Restate verbatim the span of lines below between the line with "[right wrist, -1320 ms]" and the line with "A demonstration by", including those two lines, and only that span.

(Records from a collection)
BEGIN

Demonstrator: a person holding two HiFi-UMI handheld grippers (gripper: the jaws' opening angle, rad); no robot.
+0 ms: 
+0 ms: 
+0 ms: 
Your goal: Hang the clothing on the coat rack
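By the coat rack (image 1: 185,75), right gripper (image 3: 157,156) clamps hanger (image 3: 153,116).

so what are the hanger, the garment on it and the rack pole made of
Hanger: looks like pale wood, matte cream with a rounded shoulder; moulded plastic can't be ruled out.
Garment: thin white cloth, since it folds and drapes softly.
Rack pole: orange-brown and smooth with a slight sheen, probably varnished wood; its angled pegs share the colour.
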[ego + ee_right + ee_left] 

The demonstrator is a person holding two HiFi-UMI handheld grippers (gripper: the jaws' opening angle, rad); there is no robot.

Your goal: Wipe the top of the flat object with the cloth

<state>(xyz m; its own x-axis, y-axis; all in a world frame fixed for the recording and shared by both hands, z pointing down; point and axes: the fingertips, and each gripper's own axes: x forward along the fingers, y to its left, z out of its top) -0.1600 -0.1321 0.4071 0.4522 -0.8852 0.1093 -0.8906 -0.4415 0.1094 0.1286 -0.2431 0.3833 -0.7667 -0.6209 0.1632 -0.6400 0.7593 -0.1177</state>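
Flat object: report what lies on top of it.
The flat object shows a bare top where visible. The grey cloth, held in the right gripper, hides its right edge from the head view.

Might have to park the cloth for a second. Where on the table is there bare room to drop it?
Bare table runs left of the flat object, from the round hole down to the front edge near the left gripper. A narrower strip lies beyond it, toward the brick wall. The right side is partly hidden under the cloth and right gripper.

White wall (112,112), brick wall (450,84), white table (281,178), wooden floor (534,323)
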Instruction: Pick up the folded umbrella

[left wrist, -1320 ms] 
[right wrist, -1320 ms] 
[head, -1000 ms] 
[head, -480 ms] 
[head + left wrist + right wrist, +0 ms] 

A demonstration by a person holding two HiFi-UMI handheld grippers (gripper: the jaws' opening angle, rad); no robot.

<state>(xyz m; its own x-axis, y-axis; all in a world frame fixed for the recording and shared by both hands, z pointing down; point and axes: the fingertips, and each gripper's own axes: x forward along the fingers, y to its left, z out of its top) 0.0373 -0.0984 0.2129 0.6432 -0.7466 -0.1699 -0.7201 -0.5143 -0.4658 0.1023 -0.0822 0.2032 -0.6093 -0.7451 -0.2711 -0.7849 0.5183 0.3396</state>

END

▶ **SOLUTION TO THIS PROBLEM**
[right wrist, -1320 ms] 
[head, -1000 ms] 
[head, -480 ms] 
[head + left wrist + right wrist, +0 ms] 

A demonstration by a person holding two HiFi-UMI handheld grippers (gripper: the jaws' opening angle, rad); no robot.

This exercise requires nothing further.